The same issue resurfacing six weeks later is the most common pattern in audits. Three preventive measures:

  • Add a CI/CD audit step. Crawl staging before every deploy goes live.
  • Monitor weekly. Set up automated re-crawls so issues surface in days, not quarters.
  • Document the fix. Add a comment in the template explaining what was fixed and why, so the next dev doesn't undo it.
If your site has any of the issues above, you're losing rankings every week. Free audit, 60 seconds — it'll show you exactly what's wrong.

When High LCP Score Is a Symptom of Something Bigger

Sometimes high LCP score is a downstream effect of a deeper architectural problem. Watch for these red flags:

  • Multiple unrelated issues appearing on the same set of pages
  • Issues that resolve temporarily then reappear after a deploy
  • Issues only visible to crawlers (not to logged-in users)

If any of these match, audit the underlying template, build pipeline, or third-party integration before patching the symptoms.

Architecture diagram showing systemic causes of high LCP score

Common Misconceptions

A few patterns we see repeatedly in audits:

  • "Higher word count is always better." False. Depth matters; padding hurts. A focused 800-word page often outranks a bloated 3,000-word one.
  • "More backlinks always help." Quality matters more than quantity. Twenty topical, authoritative links beat 200 random ones every time.
  • "You should target the highest-volume keyword." Volume is vanity; intent-matched long-tail keywords drive 80% of conversions.
  • "Schema is optional." In 2026, missing schema is a competitive disadvantage. Add it.
Skip the manual checks. atlookup runs every check in this guide automatically — full report in under 60 seconds, no signup.

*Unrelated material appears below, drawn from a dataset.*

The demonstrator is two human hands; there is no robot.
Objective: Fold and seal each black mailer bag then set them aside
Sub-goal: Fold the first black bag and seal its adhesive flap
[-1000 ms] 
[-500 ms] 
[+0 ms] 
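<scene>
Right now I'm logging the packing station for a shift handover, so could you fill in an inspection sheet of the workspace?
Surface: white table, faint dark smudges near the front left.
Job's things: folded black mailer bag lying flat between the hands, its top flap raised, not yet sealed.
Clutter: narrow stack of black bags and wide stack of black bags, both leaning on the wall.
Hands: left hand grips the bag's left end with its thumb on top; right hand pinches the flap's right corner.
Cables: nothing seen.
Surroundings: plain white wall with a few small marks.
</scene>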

If this guide was useful, the following articles go deeper on adjacent topics:

High LCP Score — Frequently Asked Questions

How long does it take to fix high LCP score?

For a single template-level fix, 30 minutes to 2 hours. For sites with multiple cascading causes, half a day to a day. Re-crawl verification adds another hour.

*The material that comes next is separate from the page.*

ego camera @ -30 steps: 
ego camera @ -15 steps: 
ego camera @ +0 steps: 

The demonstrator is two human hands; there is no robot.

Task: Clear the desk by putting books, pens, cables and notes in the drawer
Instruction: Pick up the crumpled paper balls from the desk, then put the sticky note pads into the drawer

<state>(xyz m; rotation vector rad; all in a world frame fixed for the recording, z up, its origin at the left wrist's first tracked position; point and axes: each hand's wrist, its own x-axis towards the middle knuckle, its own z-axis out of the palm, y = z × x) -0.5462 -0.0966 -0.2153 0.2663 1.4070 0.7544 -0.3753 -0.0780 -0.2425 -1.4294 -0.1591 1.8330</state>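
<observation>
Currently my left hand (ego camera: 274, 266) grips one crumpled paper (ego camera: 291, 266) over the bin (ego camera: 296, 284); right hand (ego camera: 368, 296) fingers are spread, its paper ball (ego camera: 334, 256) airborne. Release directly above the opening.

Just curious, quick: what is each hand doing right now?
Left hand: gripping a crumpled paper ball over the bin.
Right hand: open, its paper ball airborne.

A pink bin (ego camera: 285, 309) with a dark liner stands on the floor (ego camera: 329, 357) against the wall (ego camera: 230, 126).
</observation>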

Do I need a developer to fix high LCP score?

For root-cause fixes, often yes. For configuration tweaks via your CMS admin, usually no. Identify the cause first; the right hire follows.

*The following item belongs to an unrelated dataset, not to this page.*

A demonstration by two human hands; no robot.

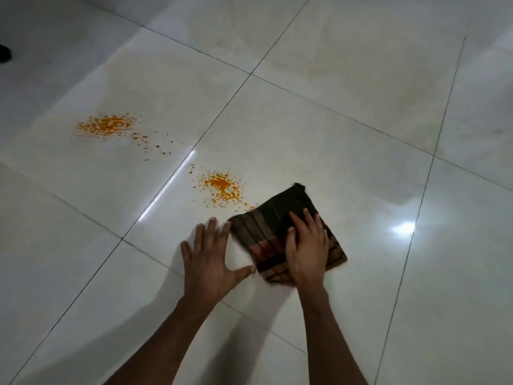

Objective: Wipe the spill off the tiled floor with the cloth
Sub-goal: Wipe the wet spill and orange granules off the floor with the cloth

Is high LCP score affecting all my pages or just some?

Run a full crawl to find out. High LCP Score usually clusters by template — fixing the template fixes every affected page in one move.

Will high LCP score come back after fixing?

If you don't add a CI/CD audit step, almost certainly. Plugin updates and theme changes silently revert configurations. Automate a weekly re-crawl to catch regressions early.

What if I can't access the template?

Most CMSes expose enough of the template to fix high LCP score without raw code access. If yours doesn't, escalate to whoever owns the theme — patching one symptom at a time isn't sustainable.